(Data section begins)

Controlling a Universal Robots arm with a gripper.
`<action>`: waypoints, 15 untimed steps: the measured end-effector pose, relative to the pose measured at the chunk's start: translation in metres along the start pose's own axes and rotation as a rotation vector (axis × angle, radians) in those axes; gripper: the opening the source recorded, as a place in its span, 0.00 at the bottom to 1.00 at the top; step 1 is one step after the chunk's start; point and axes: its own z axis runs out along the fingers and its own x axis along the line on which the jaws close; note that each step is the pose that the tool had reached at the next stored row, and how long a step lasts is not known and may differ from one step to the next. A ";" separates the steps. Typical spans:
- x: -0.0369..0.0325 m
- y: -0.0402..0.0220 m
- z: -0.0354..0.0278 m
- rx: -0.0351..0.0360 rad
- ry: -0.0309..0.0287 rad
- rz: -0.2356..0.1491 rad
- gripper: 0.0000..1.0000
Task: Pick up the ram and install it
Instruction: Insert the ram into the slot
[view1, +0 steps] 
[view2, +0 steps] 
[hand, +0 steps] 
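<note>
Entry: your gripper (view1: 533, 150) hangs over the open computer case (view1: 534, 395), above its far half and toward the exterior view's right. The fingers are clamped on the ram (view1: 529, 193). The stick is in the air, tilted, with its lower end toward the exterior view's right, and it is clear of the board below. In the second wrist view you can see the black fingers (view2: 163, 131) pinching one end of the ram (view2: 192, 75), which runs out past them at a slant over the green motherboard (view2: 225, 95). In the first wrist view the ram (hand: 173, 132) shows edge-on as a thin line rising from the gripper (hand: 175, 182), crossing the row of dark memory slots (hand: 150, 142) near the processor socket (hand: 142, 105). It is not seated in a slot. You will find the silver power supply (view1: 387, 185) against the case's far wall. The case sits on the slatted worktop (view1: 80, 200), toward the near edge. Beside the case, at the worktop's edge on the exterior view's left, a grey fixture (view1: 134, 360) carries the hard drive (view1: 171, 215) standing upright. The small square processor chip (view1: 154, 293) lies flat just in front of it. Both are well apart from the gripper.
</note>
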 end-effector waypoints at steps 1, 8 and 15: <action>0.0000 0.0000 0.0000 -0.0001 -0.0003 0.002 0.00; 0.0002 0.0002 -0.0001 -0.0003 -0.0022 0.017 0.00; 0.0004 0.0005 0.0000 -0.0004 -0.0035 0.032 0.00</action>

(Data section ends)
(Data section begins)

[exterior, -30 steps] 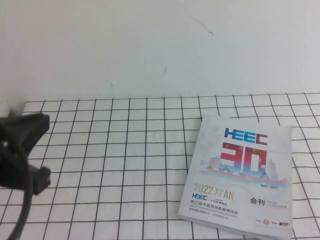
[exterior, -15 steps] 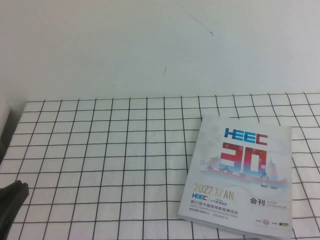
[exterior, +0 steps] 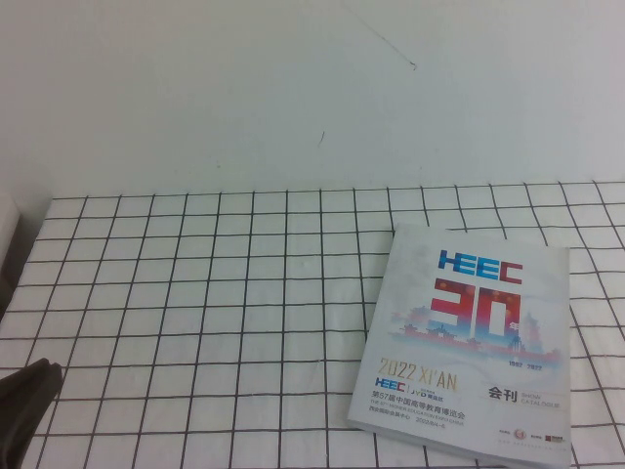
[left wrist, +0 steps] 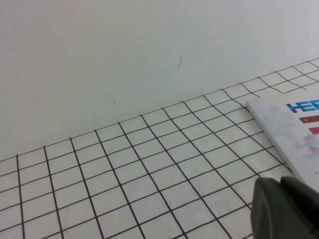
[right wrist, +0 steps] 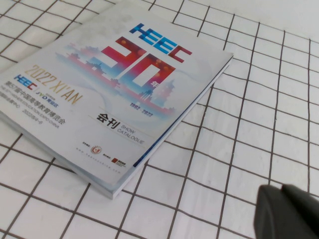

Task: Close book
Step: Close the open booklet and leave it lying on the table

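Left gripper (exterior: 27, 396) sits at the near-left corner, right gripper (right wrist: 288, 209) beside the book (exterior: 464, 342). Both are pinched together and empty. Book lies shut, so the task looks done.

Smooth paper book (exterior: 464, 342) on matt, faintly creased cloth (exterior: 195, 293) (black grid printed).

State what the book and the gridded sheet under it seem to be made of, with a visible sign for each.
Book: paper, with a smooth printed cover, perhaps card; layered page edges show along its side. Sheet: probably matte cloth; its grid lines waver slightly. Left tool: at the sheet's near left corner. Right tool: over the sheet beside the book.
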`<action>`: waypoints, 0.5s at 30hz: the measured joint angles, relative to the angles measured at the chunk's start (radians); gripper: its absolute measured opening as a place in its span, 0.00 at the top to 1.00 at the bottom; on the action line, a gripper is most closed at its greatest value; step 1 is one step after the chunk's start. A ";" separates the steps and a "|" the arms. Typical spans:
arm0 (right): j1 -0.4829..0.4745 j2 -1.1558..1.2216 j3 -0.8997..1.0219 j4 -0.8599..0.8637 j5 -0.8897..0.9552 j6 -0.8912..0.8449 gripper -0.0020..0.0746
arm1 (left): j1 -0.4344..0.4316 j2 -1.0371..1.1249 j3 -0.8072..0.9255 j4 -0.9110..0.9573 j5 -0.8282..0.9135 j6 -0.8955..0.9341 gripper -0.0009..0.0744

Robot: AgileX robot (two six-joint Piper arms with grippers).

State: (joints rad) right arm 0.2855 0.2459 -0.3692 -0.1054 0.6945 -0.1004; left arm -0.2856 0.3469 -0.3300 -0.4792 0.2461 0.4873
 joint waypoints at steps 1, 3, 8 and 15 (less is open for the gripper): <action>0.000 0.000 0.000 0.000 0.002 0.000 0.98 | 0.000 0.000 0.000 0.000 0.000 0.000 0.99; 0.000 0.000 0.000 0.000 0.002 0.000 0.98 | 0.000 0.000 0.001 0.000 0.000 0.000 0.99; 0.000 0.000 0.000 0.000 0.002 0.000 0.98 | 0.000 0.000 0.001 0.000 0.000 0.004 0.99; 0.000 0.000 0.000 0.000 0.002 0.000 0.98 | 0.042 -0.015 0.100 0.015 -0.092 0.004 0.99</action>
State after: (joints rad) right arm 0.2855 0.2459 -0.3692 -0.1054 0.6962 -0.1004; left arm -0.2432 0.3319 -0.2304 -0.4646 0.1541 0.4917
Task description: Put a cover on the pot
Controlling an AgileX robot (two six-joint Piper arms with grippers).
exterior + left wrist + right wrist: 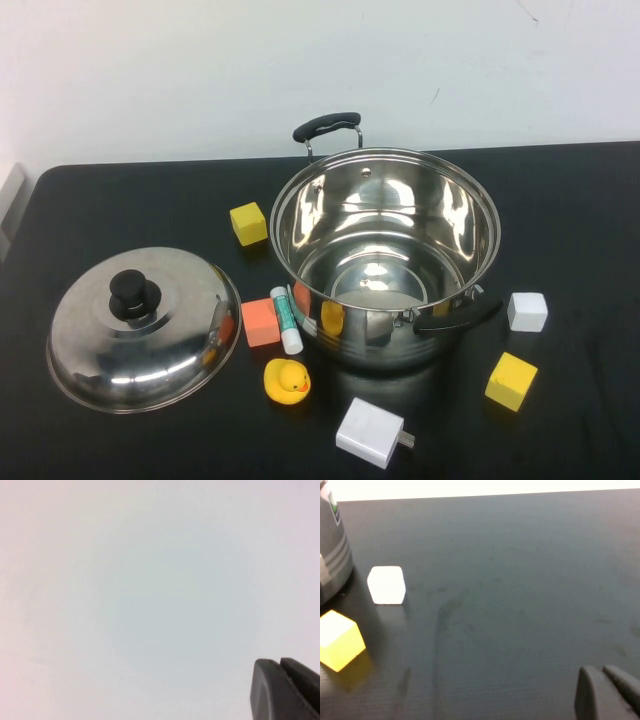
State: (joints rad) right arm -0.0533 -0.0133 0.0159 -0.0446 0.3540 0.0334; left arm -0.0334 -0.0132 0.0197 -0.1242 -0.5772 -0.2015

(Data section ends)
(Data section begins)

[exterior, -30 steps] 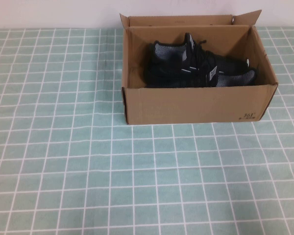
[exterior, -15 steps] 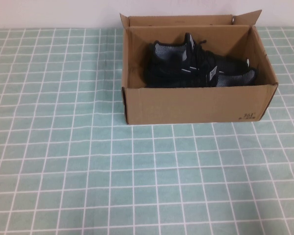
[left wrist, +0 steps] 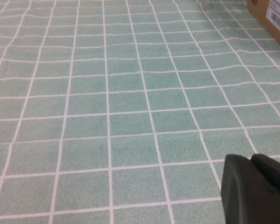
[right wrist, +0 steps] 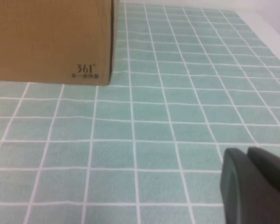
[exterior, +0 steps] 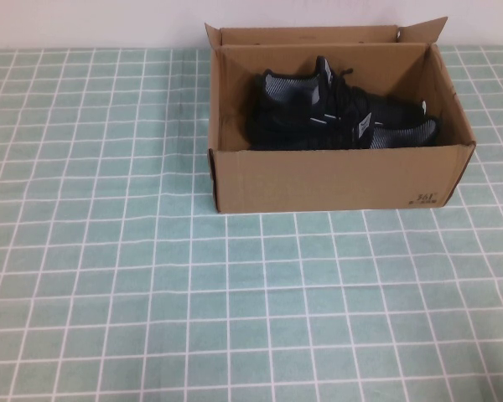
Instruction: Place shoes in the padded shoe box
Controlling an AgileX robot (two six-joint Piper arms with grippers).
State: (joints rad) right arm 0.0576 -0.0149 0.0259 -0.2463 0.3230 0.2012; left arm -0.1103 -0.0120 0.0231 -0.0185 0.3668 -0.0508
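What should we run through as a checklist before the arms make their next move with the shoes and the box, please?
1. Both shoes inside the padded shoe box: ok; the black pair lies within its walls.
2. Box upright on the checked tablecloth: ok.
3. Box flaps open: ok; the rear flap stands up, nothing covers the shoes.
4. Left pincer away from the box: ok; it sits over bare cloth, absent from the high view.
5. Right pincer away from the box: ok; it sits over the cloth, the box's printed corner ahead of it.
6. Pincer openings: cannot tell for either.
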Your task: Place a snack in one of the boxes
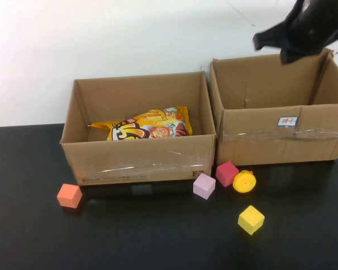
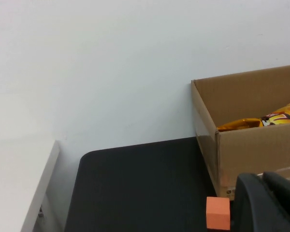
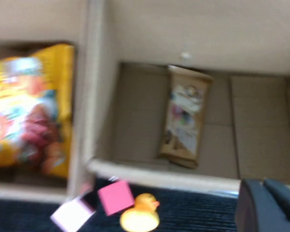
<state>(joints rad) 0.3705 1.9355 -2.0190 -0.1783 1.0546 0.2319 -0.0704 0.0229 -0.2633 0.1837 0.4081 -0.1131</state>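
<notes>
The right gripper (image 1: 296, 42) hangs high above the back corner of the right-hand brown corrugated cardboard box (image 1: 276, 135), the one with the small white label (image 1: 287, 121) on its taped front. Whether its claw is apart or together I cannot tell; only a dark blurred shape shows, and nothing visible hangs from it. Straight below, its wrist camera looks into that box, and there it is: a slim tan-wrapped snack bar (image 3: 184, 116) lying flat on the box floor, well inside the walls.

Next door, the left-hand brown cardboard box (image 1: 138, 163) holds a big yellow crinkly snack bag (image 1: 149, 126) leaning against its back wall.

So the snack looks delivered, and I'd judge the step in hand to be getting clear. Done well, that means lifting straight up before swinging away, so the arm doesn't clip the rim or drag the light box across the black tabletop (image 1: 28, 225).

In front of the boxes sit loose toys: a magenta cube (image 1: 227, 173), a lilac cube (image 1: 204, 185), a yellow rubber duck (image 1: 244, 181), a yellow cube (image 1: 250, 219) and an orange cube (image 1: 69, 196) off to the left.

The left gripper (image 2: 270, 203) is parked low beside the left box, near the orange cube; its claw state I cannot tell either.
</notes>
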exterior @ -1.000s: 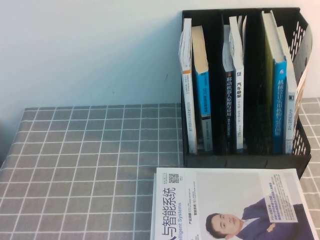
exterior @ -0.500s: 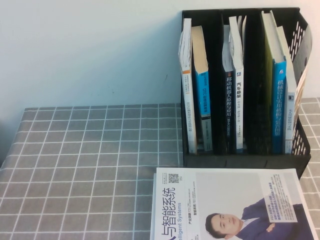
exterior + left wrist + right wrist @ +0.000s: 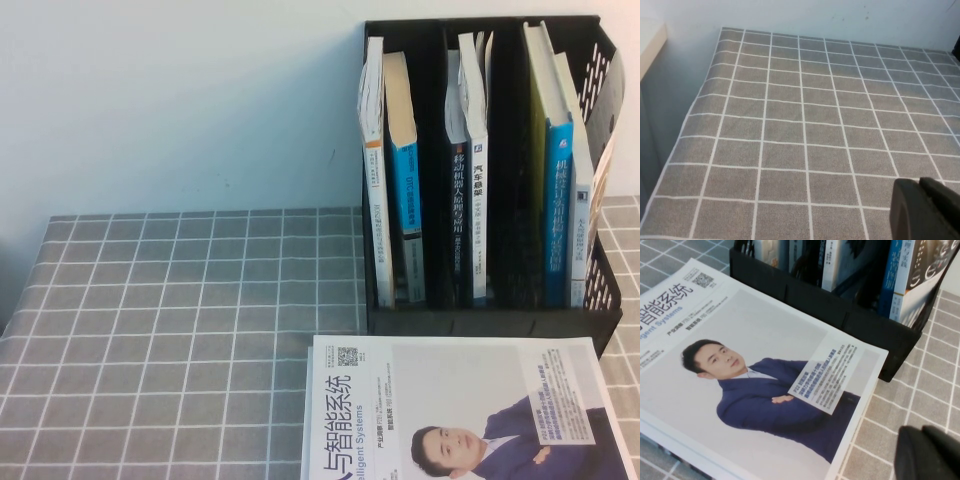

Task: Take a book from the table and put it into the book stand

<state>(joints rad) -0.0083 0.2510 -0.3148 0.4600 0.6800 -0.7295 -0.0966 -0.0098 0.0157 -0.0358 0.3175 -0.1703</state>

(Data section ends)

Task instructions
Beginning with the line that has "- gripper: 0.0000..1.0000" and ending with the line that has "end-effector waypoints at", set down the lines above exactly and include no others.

Answer for this exercise
- gripper: 0.0000..1.0000
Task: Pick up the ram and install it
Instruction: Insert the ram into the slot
[view1, +0 steps] 
[view2, +0 steps] 
[hand, +0 steps] 
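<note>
Entry: your gripper (view1: 533, 150) hangs over the open computer case (view1: 534, 395), above its far half and toward the exterior view's right. The fingers are clamped on the ram (view1: 529, 193). The stick is in the air, tilted, with its lower end toward the exterior view's right, and it is clear of the board below. In the second wrist view you can see the black fingers (view2: 163, 131) pinching one end of the ram (view2: 192, 75), which runs out past them at a slant over the green motherboard (view2: 225, 95). In the first wrist view the ram (hand: 173, 132) shows edge-on as a thin line rising from the gripper (hand: 175, 182), crossing the row of dark memory slots (hand: 150, 142) near the processor socket (hand: 142, 105). It is not seated in a slot. You will find the silver power supply (view1: 387, 185) against the case's far wall. The case sits on the slatted worktop (view1: 80, 200), toward the near edge. Beside the case, at the worktop's edge on the exterior view's left, a grey fixture (view1: 134, 360) carries the hard drive (view1: 171, 215) standing upright. The small square processor chip (view1: 154, 293) lies flat just in front of it. Both are well apart from the gripper.
</note>
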 end-effector waypoints at steps 1, 8 and 15: <action>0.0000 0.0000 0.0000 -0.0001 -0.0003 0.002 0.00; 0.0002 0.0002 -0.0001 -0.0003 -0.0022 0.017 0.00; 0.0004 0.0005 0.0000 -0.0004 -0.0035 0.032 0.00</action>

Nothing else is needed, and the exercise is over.